## What is required
Print out every entry, keeping each line identical to the original.

## Dataset excerpts

______

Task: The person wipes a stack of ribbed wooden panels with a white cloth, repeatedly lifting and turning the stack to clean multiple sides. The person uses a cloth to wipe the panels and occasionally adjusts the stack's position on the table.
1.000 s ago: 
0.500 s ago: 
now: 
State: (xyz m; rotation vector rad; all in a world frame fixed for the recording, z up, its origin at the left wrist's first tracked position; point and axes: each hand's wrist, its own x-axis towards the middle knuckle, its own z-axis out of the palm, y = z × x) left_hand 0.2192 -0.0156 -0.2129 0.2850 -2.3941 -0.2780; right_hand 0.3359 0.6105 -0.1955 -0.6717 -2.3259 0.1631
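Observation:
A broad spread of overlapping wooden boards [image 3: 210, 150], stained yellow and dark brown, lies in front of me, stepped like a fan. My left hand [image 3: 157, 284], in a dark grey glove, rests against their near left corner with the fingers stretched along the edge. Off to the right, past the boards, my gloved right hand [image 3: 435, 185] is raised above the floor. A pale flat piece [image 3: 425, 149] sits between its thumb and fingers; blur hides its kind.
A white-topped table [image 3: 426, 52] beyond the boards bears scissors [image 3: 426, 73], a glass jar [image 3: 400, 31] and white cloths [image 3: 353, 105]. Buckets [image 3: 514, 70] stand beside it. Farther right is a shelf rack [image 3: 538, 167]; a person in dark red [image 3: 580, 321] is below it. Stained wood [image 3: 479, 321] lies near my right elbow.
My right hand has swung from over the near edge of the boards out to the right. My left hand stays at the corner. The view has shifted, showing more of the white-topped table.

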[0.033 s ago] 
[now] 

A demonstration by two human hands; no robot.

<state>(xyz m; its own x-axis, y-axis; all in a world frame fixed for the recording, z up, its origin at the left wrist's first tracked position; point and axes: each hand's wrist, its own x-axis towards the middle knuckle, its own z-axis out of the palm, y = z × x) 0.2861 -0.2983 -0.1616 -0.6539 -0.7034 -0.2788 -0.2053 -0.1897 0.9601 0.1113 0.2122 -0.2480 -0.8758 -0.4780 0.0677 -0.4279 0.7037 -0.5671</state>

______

## Your solution
Task: The person wipes a stack of ribbed wooden panels with a white cloth, repeatedly lifting and turning the stack to clean multiple sides. The person uses a cloth to wipe the panels and occasionally adjusts the stack's position on the table.
1.000 s ago: 
0.500 s ago: 
now: 
State: (xyz m; rotation vector rad; all in a world frame fixed for the recording, z up, its origin at the left wrist's first tracked position; point and axes: each hand's wrist, its own x-axis towards the middle knuckle, its own z-axis out of the palm, y = z × x) left_hand 0.2192 -0.0156 -0.2129 0.2850 -2.3941 -0.2780; right_hand 0.3359 0.6105 -0.1955 -0.6717 -2.3259 0.1631
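Observation:
A broad spread of overlapping wooden boards [image 3: 210, 150], stained yellow and dark brown, lies in front of me, stepped like a fan. My left hand [image 3: 157, 284], in a dark grey glove, rests against their near left corner with the fingers stretched along the edge. Off to the right, past the boards, my gloved right hand [image 3: 435, 185] is raised above the floor. A pale flat piece [image 3: 425, 149] sits between its thumb and fingers; blur hides its kind.
A white-topped table [image 3: 426, 52] beyond the boards bears scissors [image 3: 426, 73], a glass jar [image 3: 400, 31] and white cloths [image 3: 353, 105]. Buckets [image 3: 514, 70] stand beside it. Farther right is a shelf rack [image 3: 538, 167]; a person in dark red [image 3: 580, 321] is below it. Stained wood [image 3: 479, 321] lies near my right elbow.
My right hand has swung from over the near edge of the boards out to the right. My left hand stays at the corner. The view has shifted, showing more of the white-topped table.
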
[0.033 s ago] 
[now] 

A demonstration by two human hands; no robot.

<state>(xyz m; its own x-axis, y-axis; all in a world frame fixed for the recording, z up, its origin at the left wrist's first tracked position; point and axes: each hand's wrist, its own x-axis towards the middle knuckle, its own z-axis out of the palm, y = z × x) 0.2861 -0.2983 -0.1616 -0.6539 -0.7034 -0.2788 -0.2053 -0.1897 0.9601 0.1113 0.2122 -0.2480 -0.8758 -0.4780 0.0677 -0.4279 0.7037 -0.5671</state>

Nothing else is needed to complete the answer.